After locating "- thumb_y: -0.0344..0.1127" in the listing below, copy that line and each one after it exactly, ending with the line that has "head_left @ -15".

DATASET EXCERPT:
::::::::

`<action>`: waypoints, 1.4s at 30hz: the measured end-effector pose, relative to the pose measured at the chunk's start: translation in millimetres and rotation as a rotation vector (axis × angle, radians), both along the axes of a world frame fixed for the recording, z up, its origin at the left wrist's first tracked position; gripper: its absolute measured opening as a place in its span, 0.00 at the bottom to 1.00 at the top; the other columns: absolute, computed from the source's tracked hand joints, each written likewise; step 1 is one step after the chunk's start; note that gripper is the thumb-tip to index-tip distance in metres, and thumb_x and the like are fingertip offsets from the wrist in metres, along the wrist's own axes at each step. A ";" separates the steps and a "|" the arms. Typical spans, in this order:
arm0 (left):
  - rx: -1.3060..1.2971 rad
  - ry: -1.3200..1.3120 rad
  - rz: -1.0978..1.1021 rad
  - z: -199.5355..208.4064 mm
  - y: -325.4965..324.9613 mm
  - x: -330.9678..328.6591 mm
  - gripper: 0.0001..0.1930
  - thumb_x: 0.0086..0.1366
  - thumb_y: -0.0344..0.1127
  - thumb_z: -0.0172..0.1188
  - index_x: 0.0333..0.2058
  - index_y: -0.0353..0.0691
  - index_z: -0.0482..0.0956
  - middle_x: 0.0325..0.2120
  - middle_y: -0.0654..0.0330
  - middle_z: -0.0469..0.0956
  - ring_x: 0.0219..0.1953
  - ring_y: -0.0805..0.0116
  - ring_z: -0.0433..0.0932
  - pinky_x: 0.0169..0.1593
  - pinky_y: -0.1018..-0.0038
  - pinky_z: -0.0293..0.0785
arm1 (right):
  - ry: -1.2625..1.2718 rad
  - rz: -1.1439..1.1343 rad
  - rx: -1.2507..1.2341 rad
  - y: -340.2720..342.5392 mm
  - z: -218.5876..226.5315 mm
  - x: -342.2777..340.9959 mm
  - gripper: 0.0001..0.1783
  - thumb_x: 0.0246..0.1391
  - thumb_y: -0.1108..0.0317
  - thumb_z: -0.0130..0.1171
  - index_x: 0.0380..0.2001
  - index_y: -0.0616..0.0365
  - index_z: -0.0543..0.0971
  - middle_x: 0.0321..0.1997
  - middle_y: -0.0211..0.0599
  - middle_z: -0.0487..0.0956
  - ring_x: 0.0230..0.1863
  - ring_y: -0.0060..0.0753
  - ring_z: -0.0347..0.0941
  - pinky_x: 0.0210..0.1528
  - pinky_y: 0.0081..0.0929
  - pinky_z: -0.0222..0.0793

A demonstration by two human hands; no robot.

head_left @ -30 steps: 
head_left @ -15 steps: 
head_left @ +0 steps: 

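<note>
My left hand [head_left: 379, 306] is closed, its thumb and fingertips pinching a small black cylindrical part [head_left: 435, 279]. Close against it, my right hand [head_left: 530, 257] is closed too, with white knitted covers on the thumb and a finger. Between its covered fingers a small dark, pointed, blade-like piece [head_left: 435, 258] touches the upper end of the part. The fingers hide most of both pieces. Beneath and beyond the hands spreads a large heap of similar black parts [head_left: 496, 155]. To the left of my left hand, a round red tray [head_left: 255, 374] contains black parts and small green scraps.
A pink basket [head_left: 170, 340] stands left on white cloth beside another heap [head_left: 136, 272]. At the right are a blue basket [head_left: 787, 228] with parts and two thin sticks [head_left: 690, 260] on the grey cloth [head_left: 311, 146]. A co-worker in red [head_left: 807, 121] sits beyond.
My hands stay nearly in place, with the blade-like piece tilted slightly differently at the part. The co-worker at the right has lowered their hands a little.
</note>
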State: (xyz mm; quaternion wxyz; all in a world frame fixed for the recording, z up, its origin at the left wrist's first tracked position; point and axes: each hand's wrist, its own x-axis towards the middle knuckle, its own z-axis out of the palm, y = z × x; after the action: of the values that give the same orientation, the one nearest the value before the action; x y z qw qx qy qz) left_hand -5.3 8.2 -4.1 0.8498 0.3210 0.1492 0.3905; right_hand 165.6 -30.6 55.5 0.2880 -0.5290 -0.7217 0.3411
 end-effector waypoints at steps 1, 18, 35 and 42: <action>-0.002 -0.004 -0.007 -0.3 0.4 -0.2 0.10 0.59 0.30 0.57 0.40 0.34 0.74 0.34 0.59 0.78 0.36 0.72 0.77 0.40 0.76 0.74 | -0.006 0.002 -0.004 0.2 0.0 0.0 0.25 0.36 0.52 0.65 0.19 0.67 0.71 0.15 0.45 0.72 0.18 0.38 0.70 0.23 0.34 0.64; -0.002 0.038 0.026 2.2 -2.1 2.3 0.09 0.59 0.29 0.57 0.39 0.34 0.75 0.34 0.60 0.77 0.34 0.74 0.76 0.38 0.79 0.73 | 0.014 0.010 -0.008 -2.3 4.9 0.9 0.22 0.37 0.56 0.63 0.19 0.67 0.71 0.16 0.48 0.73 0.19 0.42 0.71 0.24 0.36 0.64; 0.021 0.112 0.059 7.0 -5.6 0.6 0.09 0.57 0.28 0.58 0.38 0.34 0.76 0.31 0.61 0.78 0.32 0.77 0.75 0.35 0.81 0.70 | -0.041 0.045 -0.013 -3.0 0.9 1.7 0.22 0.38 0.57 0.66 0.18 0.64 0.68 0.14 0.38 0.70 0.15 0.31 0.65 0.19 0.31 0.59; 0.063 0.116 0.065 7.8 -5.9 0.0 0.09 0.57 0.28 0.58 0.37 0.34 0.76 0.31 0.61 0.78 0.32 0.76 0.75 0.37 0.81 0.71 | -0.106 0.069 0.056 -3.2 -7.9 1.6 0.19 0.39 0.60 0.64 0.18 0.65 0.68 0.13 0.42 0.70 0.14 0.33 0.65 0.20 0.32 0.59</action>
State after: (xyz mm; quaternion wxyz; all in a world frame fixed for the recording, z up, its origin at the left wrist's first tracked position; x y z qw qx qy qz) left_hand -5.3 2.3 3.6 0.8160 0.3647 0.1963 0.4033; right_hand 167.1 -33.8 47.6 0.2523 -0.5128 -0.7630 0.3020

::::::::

RESULT OF THE EXERCISE:
  - thumb_y: -0.0344..0.1127
  - thumb_z: -0.0172..0.1188
  - index_x: 0.0333..0.2058
  - index_y: -0.0353..0.0691
  - index_z: -0.0482..0.0956
  - middle_x: 0.0325..0.2120
  - middle_y: -0.0654..0.0330
  - middle_z: -0.0469..0.0956
  - ring_x: 0.0219..0.1953
  - ring_y: -0.0805..0.0116
  - ring_z: -0.0433..0.0932
  - pinky_x: 0.0169..0.1593
  - pinky_y: -0.1018..-0.0038
  - pinky_z: -0.0293..0.0785
arm1 (right):
  - ry: -1.2625..1.2718 rad
  - rz: -1.1439..1.1343 rad
  - rx: -1.2507..1.2341 rad
  - y: -340.2720..342.5392 mm
  - z: -218.5876..226.5315 mm
  - x: -342.2777..340.9959 mm
  - gripper: 0.0001..0.1783
  - thumb_x: 0.0246..0.1391
  - thumb_y: -0.1108..0.0317
  - thumb_z: -0.0130..0.1171
  - index_x: 0.0380..0.2001
  - index_y: -0.0616..0.0365
  - index_z: -0.0543..0.0971
  - middle_x: 0.0321..0.1997
  - middle_y: -0.0211..0.0599
  - middle_z: -0.0487..0.0956
  - ring_x: 0.0230..0.1863
  - ring_y: -0.0060..0.0753
  - ring_z: -0.0347..0.0941
  - pinky_x: 0.0210..0.1528
  - pinky_y: 0.0081..0.0929
  - pinky_z: -0.0222..0.0793

A demonstration by two human hands; no robot.

head_left @ -30 steps: 
head_left @ -15 steps: 

Nothing else is needed to finish the exercise.